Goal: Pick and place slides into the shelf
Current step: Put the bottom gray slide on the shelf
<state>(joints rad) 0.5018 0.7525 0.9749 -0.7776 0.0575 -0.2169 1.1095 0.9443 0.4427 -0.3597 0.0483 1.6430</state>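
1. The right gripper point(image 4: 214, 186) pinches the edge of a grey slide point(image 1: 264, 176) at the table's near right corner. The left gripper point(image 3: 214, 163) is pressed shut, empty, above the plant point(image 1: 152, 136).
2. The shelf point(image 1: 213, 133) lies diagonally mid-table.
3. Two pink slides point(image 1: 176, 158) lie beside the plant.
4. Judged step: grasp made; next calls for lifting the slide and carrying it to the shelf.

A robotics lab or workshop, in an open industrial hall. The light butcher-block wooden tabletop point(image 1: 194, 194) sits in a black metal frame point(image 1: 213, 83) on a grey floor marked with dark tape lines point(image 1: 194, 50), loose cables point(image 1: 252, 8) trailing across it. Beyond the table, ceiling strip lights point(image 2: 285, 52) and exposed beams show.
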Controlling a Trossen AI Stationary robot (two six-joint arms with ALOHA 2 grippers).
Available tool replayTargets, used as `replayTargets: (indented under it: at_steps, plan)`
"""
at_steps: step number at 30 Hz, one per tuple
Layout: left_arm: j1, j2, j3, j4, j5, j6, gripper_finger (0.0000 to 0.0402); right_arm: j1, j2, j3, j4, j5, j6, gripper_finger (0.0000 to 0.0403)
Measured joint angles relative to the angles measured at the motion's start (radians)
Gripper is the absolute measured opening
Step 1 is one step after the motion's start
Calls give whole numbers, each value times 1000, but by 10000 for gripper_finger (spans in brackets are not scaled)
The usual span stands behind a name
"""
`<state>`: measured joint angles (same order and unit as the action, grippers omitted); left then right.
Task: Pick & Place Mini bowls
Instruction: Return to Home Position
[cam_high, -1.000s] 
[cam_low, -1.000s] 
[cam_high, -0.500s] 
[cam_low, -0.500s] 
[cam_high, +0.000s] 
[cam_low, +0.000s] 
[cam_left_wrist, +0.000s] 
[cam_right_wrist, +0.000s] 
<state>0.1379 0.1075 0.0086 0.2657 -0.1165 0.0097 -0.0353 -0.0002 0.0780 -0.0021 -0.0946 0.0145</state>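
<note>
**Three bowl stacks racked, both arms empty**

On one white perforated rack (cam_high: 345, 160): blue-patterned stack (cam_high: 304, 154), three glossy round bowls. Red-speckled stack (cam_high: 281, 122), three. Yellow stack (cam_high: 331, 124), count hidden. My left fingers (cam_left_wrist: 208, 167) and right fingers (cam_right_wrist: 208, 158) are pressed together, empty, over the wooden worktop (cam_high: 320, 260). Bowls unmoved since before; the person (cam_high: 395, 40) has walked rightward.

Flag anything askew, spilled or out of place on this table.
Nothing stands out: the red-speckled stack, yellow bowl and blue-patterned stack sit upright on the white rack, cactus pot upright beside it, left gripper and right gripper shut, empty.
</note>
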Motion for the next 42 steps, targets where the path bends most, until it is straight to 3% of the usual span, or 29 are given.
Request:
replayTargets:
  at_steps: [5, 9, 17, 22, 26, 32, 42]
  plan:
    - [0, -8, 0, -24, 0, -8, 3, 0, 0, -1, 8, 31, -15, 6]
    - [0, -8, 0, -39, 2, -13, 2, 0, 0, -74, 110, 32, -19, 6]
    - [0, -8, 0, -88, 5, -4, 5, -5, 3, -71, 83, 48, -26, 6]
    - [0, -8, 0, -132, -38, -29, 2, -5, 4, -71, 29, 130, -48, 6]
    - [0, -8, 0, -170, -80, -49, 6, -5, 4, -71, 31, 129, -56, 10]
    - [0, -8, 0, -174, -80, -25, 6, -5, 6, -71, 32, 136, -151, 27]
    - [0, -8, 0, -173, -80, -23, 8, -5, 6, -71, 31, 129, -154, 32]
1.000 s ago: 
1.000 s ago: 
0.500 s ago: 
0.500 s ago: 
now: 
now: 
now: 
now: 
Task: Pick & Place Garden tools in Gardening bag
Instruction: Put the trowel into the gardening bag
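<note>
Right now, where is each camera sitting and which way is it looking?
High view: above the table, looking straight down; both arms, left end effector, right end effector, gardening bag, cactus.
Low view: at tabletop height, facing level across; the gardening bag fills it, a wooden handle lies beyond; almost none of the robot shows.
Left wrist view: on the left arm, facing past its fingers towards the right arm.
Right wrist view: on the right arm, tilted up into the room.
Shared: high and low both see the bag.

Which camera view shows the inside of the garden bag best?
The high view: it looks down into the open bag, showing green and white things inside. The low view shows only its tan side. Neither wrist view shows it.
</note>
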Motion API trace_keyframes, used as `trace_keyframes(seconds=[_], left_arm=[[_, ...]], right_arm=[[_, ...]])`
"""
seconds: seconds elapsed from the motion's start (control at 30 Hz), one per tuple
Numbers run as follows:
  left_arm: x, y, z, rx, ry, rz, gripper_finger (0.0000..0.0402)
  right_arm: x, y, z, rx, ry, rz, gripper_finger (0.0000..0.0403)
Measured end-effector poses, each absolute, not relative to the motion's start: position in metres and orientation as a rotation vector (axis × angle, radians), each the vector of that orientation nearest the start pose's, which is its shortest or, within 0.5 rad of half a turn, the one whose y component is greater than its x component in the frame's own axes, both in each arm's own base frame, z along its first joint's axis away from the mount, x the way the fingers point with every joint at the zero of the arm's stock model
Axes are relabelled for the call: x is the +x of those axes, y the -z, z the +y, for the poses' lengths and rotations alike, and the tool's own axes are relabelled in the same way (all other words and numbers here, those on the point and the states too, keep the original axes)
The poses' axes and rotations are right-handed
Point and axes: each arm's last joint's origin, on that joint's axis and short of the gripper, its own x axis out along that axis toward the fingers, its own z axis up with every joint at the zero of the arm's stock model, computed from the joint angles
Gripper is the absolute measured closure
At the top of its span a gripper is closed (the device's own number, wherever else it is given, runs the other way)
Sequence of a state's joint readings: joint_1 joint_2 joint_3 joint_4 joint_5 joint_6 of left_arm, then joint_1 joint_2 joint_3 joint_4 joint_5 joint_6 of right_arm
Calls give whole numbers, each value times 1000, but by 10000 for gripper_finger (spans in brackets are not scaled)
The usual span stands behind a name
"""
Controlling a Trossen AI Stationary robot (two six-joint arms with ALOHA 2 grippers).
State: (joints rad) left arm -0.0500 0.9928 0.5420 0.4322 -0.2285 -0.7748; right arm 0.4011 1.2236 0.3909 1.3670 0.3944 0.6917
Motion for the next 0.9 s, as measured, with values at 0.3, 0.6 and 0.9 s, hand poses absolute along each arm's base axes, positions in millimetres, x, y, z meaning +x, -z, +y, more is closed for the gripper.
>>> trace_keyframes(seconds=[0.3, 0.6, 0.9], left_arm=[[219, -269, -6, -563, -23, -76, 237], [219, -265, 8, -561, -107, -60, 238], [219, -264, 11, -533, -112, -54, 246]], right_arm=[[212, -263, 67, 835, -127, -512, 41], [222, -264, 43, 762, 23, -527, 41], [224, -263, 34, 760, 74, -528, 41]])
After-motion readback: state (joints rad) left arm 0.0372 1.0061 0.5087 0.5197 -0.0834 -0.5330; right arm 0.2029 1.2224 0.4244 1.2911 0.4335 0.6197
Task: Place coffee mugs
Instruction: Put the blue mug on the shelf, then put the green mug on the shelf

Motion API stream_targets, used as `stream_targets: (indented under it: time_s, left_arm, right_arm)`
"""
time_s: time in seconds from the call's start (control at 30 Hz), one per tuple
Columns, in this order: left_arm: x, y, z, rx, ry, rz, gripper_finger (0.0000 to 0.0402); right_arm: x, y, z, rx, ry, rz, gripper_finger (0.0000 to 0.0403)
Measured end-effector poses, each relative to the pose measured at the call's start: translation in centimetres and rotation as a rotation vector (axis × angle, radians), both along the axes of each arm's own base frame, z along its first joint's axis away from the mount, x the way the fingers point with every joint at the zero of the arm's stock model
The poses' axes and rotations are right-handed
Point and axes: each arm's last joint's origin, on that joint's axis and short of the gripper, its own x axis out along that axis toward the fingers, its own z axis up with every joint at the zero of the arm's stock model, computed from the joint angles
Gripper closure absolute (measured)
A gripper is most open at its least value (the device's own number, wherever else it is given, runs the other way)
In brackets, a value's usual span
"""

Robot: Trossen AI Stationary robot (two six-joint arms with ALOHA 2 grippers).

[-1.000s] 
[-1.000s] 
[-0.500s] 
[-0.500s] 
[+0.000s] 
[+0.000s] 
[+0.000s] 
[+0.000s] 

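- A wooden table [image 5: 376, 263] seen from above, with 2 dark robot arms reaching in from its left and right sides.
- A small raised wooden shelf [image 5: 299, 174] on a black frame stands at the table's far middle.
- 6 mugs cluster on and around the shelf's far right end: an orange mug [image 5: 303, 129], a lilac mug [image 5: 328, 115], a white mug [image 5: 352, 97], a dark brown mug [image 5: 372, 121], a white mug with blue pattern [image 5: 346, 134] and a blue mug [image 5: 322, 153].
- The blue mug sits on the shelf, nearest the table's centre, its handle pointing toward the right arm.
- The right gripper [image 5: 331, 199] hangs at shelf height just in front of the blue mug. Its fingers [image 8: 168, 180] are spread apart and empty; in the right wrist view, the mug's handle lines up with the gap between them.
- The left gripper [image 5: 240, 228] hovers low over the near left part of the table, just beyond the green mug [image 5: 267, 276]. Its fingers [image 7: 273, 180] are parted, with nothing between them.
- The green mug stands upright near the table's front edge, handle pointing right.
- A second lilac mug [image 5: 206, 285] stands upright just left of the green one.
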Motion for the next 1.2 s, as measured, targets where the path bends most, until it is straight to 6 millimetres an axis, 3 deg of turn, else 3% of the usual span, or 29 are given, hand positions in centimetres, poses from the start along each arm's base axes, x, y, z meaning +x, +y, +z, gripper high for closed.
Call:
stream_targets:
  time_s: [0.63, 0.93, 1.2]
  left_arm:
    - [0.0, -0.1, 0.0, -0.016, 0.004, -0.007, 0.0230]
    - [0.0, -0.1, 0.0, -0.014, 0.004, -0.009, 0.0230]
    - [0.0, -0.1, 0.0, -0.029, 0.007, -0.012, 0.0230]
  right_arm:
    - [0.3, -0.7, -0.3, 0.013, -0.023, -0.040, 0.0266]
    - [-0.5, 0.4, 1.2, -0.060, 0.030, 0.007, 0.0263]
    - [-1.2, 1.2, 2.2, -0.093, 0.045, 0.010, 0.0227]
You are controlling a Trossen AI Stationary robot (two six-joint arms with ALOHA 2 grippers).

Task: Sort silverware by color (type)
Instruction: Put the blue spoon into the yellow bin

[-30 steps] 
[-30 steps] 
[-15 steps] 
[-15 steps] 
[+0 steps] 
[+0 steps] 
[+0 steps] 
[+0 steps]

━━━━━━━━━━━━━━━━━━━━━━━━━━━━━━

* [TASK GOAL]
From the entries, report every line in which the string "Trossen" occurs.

* [EXPECTED ANSWER]
Controlling a Trossen AI Stationary robot (two six-joint arms with ALOHA 2 grippers).
Controlling a Trossen AI Stationary robot (two six-joint arms with ALOHA 2 grippers).
Robot: Trossen AI Stationary robot (two six-joint arms with ALOHA 2 grippers).
You are controlling a Trossen AI Stationary robot (two six-joint arms with ALOHA 2 grippers).

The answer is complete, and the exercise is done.